Chilean terroir meets Bordeaux winemaking principles

A New World icon

In 1994, Alexandra Marnier Lapostolle, great-granddaughter of the creator of Grand Marnier, and her husband Cyril de Bournet embarked on a bold Chilean adventure. Arriving in Apalta in 1994, they discovered Cabernet Sauvignon and Carmènere vines on pre-phylloxera rootstocks dating back to 1915 and it was here, closely guided by Bordeaux-based consultant Michel Rolland, that they set about their task of producing world-class wines. Several 100-point scores later, they have become firmly established as a true New World icon.

The view from the nest

From the vineyards and winery of Clos Apalta, you may have the sense that you are just that bit closer to the sky. The nest-like winery is built into a landscaped amphitheatre in the entrance of the Apalta valley, providing an almost magical view of the region and the estate’s 60ha of (mostly pre-phylloxera) vines. Over six years, the seven floors of this conceptually ambitious building were excavated from the hillside rock. Thousand-year-old underground water courses were dug out along the hill while an immense granite wall was preserved to collect the runoff for use in the vineyards. A tour of the gravity-fed cellar gives visitors a great insight into the winemaking process, from the arrival of the grapes to their bottling, the ‘vertical’ trip, imitating the downwards flow of this water.

A hedonist’s retreat

Reflecting Clos Apalta’s iconic Clos Apalta and Le Petiti Clos wines and cellar, the Clos Apalta Residence offers the highest levels of quality and elegance.
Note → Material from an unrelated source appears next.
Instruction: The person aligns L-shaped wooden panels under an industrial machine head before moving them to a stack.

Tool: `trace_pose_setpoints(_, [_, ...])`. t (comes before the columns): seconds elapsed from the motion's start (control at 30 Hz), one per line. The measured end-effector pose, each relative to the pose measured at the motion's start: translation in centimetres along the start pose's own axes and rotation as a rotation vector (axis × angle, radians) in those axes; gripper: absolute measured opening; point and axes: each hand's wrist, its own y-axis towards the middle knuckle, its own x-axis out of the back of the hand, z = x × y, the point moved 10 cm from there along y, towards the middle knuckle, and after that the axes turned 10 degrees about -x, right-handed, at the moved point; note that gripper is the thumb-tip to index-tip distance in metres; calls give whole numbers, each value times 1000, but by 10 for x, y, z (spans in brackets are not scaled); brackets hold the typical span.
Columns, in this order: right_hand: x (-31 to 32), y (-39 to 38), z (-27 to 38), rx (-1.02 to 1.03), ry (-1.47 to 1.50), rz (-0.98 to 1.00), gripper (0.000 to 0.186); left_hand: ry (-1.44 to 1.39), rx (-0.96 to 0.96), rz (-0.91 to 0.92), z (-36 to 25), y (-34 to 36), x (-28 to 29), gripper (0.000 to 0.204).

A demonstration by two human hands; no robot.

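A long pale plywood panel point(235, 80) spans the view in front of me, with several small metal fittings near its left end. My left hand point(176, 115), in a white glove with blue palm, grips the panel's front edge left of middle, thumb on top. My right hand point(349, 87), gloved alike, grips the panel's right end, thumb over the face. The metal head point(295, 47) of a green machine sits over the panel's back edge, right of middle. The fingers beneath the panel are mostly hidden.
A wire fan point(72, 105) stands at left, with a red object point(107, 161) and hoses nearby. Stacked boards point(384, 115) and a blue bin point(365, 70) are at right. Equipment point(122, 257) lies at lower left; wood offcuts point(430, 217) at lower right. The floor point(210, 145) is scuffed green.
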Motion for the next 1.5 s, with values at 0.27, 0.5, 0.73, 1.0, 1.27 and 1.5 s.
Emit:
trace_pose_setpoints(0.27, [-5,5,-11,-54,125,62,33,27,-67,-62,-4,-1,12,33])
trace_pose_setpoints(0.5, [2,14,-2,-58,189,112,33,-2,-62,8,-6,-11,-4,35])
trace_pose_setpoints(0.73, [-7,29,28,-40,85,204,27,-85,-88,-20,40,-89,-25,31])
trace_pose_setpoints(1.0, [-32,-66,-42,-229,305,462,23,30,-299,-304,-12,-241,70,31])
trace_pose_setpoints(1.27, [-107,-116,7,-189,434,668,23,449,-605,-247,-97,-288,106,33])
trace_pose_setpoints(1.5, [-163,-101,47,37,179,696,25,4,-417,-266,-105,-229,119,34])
Individually decorated with reference to the grape varieties that make up the Clos Apalta cuvée, each room offers a breathtaking view of the estate vineyards and surrounding mountains. The residence also houses a gourmet restaurant showcasing the finest regional produce. For the most relaxing time, enjoy the infinity pool in summer and massages from the privacy of your own casita. And, if energy levels permit, there’s always the option of trekking, mountain biking or horse-riding through the vineyards and local native forests.